A violência contra comunidades cristãs na Nigéria tem gerado crescente preocupação, especialmente após ameaças direcionadas a dois líderes religiosos. Wilfred Anagbe e Remegius Ihulya receberam avisos anônimos após testemunharem sobre os assassinatos em massa de cristãos no Congresso dos Estados Unidos.

Os ataques a comunidades cristãs aumentaram antes da Páscoa, com Anagbe sendo alertado pelo Ministério das Relações Exteriores da Nigéria para “tomar cuidado com suas palavras”. Ihulya também recebeu uma mensagem indicando a possibilidade de um mandado de prisão contra ele.
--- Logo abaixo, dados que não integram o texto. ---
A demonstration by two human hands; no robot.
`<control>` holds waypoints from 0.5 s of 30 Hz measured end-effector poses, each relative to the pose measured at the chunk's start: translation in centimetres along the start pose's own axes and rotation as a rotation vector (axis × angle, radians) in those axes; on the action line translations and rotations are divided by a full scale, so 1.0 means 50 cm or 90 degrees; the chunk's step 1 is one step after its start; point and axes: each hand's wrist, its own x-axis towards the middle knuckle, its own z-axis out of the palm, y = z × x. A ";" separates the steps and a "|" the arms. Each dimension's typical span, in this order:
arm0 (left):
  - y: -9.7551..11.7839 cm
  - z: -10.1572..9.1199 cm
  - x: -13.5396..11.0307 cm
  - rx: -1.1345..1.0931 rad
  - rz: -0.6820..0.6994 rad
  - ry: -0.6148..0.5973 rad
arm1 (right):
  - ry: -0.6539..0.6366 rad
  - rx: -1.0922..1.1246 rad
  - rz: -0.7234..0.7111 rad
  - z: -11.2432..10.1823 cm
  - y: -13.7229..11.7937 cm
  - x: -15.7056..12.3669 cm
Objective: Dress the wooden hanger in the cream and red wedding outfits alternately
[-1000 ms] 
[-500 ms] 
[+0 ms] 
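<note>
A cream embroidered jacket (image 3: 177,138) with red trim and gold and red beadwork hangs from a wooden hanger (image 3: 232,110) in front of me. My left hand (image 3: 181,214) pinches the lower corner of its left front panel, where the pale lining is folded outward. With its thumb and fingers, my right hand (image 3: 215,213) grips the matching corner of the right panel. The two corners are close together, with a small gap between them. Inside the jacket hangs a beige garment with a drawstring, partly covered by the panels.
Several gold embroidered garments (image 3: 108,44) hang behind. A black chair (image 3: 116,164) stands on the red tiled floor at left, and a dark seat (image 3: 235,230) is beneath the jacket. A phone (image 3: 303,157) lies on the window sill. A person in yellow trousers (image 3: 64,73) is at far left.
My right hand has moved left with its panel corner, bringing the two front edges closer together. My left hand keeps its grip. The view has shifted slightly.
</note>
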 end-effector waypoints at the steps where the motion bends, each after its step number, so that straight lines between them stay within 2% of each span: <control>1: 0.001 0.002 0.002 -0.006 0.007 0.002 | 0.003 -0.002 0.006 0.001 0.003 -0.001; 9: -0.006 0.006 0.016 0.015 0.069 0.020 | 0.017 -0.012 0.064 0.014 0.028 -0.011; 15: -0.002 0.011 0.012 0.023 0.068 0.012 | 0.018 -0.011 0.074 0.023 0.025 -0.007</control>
A origem dessas ameaças permanece desconhecida.

O Ministério das Relações Exteriores da Nigéria defendeu-se, alegando que os testemunhos dos líderes cristãos distorcem a realidade. A pasta reconheceu, no entanto, que a liberdade de expressão é um direito garantido pela Constituição nigeriana, mesmo que discorde das declarações feitas.

A situação das comunidades cristãs é alarmante, com casos recorrentes de sequestros, como os de Chibok e Leah Sharibu, e ataques que resultam em milhares de mortos e deslocados. Aqueles que se manifestam contra essa realidade, como Deborah Samuel e Rhoda Jatau, frequentemente enfrentam graves consequências, incluindo a morte.

Apesar dos desafios, os cristãos na Nigéria celebraram uma recente decisão do tribunal regional da Comunidade Econômica dos Estados da África Ocidental, que declarou as leis de blasfêmia do país como ilegais. Essas leis eram frequentemente utilizadas para justificar execuções em massa no norte da Nigéria.